This post is merely a comment on the article referenced above. To read article following link to the York Daily record.
It sounds clear that it’s not “Managed Care” that has been the problem it has been “Management”. Clearly a properly designed, implemented and managed program can reduce cost.
We don’t need a new system, just a few improvements to our current system. I’ve been advocating for improvements we can believe in, not change for change sake. That will just add cost as we find new problems that they themselves need improving. And nothing has really gotten better, just different.

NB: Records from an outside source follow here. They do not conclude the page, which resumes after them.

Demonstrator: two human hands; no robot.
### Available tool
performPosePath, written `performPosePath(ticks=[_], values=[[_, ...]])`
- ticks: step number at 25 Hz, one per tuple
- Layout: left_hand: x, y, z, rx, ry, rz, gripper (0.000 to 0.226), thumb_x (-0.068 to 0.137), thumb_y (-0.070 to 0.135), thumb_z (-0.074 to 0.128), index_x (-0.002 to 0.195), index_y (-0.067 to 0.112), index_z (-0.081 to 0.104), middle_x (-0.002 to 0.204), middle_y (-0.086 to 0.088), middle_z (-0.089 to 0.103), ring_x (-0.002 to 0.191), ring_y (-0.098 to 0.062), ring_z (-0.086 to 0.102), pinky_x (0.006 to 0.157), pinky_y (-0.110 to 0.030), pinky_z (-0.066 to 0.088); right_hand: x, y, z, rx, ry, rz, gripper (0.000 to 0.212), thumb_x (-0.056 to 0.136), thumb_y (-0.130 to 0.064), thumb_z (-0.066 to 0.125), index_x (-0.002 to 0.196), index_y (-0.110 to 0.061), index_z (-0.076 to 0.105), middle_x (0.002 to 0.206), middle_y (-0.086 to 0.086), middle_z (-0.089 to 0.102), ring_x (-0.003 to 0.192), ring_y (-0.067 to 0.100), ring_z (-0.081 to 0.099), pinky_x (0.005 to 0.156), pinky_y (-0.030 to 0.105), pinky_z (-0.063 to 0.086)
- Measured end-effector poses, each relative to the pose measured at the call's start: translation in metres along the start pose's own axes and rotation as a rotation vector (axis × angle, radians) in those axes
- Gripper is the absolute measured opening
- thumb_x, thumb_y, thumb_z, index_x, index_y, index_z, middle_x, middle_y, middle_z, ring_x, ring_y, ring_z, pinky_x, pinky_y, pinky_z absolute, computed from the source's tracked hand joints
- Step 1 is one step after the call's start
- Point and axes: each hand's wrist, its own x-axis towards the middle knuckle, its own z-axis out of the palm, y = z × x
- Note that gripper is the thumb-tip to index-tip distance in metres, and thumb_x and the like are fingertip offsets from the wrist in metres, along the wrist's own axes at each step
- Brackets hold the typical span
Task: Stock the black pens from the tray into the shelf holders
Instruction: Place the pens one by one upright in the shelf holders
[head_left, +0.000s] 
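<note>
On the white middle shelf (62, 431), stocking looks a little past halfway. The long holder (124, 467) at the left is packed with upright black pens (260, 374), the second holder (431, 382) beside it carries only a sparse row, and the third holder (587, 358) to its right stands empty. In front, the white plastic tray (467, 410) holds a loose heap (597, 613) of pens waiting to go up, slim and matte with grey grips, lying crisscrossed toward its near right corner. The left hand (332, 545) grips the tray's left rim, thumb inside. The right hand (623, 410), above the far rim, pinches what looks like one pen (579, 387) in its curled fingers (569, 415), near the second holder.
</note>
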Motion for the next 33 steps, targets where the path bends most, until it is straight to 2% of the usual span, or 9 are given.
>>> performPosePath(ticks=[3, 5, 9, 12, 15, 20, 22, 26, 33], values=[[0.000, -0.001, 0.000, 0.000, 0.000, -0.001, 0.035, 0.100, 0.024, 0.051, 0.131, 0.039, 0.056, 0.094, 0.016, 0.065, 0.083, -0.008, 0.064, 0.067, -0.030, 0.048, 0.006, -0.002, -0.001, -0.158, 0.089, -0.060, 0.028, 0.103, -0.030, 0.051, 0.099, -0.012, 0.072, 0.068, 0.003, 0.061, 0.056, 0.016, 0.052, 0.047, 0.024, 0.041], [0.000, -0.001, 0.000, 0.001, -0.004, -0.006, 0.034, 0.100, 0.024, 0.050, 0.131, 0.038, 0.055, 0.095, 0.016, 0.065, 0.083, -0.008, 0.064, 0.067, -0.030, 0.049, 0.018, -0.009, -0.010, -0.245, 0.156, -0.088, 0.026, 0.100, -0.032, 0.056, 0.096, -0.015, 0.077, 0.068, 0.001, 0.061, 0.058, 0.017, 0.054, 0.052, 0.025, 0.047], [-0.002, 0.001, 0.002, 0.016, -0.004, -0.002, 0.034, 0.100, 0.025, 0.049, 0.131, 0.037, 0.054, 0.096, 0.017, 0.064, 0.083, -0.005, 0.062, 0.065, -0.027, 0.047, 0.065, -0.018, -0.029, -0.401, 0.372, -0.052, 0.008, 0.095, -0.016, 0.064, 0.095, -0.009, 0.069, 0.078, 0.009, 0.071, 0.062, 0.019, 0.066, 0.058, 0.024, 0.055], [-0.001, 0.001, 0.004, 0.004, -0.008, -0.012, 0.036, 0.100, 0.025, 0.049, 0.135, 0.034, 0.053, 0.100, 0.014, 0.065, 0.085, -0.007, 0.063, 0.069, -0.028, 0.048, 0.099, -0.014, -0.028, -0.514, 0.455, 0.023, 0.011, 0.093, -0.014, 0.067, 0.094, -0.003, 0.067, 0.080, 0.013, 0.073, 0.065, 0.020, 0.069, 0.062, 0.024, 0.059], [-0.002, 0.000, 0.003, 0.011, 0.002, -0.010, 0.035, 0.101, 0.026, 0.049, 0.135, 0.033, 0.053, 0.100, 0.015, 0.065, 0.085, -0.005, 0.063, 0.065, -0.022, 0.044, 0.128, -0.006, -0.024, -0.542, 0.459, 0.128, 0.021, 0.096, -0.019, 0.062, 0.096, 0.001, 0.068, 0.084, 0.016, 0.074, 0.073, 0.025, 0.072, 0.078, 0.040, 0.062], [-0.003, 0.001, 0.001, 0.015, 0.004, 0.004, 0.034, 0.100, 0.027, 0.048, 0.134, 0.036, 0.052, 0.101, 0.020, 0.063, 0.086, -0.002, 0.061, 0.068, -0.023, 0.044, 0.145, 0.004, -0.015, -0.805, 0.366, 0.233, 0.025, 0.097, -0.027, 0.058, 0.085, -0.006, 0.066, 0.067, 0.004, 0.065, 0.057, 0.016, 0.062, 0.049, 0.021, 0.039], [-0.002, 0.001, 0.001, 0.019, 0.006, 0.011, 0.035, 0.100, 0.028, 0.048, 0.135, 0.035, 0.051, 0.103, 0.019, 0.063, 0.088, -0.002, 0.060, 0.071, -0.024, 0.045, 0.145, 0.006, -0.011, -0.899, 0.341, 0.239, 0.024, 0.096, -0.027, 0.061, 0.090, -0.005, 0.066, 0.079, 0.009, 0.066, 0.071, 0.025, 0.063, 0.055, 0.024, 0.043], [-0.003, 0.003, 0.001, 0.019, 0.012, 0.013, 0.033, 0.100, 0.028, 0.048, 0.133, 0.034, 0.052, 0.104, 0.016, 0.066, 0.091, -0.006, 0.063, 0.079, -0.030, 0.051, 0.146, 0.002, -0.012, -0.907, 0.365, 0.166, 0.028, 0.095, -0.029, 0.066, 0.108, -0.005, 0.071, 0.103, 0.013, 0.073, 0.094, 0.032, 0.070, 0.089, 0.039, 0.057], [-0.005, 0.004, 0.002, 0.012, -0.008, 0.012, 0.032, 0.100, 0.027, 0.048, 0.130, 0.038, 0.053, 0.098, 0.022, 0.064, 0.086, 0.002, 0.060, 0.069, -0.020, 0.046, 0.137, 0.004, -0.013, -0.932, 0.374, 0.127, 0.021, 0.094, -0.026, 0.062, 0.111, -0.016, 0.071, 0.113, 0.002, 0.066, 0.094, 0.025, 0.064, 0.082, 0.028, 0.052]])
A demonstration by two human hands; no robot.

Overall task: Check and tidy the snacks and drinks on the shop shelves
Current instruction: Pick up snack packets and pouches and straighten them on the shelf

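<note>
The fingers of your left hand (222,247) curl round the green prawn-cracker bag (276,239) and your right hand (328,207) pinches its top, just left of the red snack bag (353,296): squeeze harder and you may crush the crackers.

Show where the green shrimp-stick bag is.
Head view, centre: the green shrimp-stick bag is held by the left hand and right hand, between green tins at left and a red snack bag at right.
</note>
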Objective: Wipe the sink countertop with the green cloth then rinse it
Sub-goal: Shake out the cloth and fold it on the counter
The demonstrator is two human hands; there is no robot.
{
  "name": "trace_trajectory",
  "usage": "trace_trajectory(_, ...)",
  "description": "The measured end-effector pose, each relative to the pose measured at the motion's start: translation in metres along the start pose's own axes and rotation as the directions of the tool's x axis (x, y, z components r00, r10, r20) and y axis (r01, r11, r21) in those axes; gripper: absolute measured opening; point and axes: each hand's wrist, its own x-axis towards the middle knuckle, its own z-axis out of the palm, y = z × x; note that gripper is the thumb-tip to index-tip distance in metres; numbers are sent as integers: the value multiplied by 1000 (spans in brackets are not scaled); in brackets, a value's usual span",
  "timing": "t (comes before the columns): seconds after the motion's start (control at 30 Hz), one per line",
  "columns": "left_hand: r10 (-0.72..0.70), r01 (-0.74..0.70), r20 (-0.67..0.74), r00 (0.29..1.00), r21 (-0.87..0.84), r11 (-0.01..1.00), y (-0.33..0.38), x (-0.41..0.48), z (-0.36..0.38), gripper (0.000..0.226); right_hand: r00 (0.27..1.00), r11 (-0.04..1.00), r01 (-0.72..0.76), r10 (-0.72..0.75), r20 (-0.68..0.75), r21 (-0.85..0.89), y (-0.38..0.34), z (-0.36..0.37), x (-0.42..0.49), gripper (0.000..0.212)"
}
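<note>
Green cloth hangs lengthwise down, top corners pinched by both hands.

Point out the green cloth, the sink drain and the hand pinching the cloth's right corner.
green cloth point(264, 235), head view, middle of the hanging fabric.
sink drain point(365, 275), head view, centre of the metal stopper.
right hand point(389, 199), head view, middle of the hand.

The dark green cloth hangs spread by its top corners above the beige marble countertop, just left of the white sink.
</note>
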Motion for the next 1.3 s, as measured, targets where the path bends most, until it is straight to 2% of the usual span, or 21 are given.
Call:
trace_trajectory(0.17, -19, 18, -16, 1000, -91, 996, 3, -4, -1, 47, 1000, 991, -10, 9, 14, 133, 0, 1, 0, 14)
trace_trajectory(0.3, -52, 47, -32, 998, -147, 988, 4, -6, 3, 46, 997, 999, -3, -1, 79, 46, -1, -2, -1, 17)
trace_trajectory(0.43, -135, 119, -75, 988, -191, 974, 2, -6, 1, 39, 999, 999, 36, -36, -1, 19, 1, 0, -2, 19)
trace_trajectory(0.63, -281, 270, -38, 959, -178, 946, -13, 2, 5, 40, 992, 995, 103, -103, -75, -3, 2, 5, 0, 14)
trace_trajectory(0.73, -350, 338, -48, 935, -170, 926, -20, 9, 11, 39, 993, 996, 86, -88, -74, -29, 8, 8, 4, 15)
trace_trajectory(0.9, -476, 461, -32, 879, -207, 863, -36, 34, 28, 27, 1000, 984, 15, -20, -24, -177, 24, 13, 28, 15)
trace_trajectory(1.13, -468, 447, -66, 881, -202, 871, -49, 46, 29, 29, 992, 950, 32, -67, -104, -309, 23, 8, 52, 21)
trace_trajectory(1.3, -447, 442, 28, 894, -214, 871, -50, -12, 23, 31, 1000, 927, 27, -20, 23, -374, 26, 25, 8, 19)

Take Medicare Advantage. Many of these plans are providing improved benefits, lower cost, and small co-pays for doctors’ visits and hospitalization. They are a great improvement over the old, tired, Original Medicare plan. Plans in many areas have very low co-pays for PCP visits. This low co-pay encourages low, middle income beneficiaries to see a doctor early and more often - improving the likelihood of catching a costly ailment early, saving money, and improving overall health. I we could take some of the lesson learned from this program and apply them to private Medicare, or Medicare Advantage we could really make health care better. Sure I hear the argument that these plans cost more. Well this program shows that it doesn’t have to be that way. We can do it for less.
Eliminating MA would just hurt low and middle income beneficiaries who in many cases can’t afford a Medicare Supplement Insurance . Let’s fix the problems say 1:1 reimbursement and let Capitalism and programs described in this article decide which is better.